About 85% of revenues from state liquor stores come from taxes, including the 18% Johnstown Flood Tax (created in 1936 as a temporary tax to fund flood repairs). State liquor stores also add a markup and handling fee on every product sold.

Pennsylvania’s gambling taxes are among the highest in the country, with an effective rate of 55% on proceeds. Like cigarette tax revenue, gambling tax revenue is unreliable. Taxes on slot machines were promised to generate $1 billion a year for property tax relief, but two years later the tax generated only $600 million.

As Taxes Rise, the Economy Suffers

From 1991 to 2015, Pennsylvania’s tax burden ranking climbed from 26th to 15th, while the economy ranked 46th in job growth, 45th in personal income growth, and 46th in population growth.

Higher taxes lead to a decline in gross state product (GSP), per-capita income, and the number of new businesses, as noted by a Mercatus Center study.

The Solution

States with lower tax burdens consistently experience higher job and income growth than states with high tax burdens.

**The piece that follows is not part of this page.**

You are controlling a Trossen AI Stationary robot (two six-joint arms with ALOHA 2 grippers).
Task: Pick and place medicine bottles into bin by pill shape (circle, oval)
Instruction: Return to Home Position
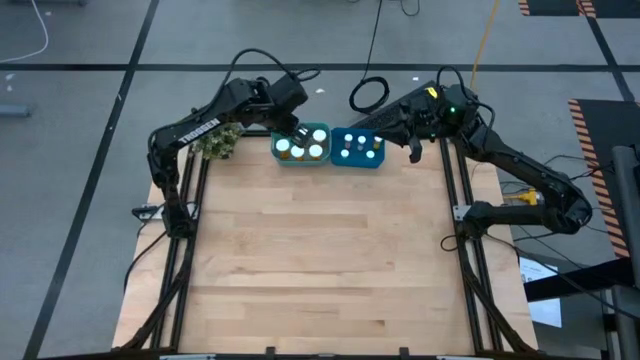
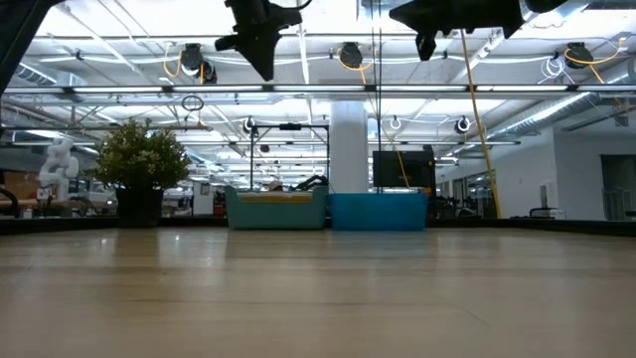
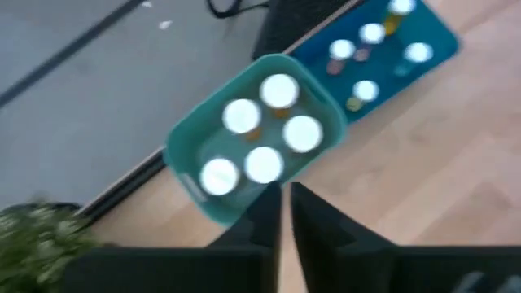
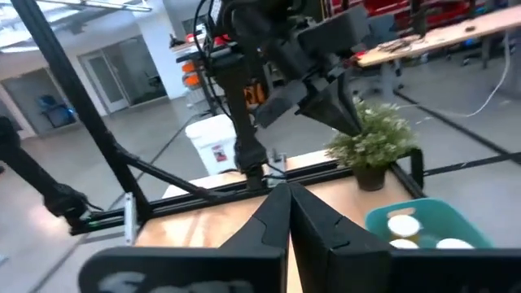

Tax Burden as Percentage of State Income
Five States with the Lowest Tax Burden
States              State and Local Tax Burden as % of Income Personal Income Growth Rate (Q1 of 2006-2016) Non-Farm Payroll Employment Growth (April 2006-2016)
Alaska 6.50% 54.62% 8.16%
South Dakota 7.10% 49.83% 8.95%
Wyoming 7.10% 43.72% 2.07%
Tennessee 7.30% 44.98% 6.36%
Texas 7.60% 60.39% 19.83%
Average 7.12% 50.71% 9.07%
Five States with the Highest Tax Burden
States State and Local Tax Burden as a % of Income Personal Income Growth Rate (Q1 2006-2016) Non-Farm Payroll Employment Growth (April 2006-2016)
Oregon 10.30% 43.59% 8.05%
Rhode Island 10.80% 35.33% -1.48%
Minnesota 10.80% 40.38% 4.96%
Maryland 10.90% 36.58% 4.85%
California 11.00% 42.81% 7.67%
Average 10.76% 39.74% 4.81%
Sources: Tax Foundation, US Bureau of Economic Analysis, US Bureau of Labor Statistics

Lowering Pennsylvania’s tax burden is essential to reinvigorating the economy and reversing the long-term trends of high taxes and sluggish job growth.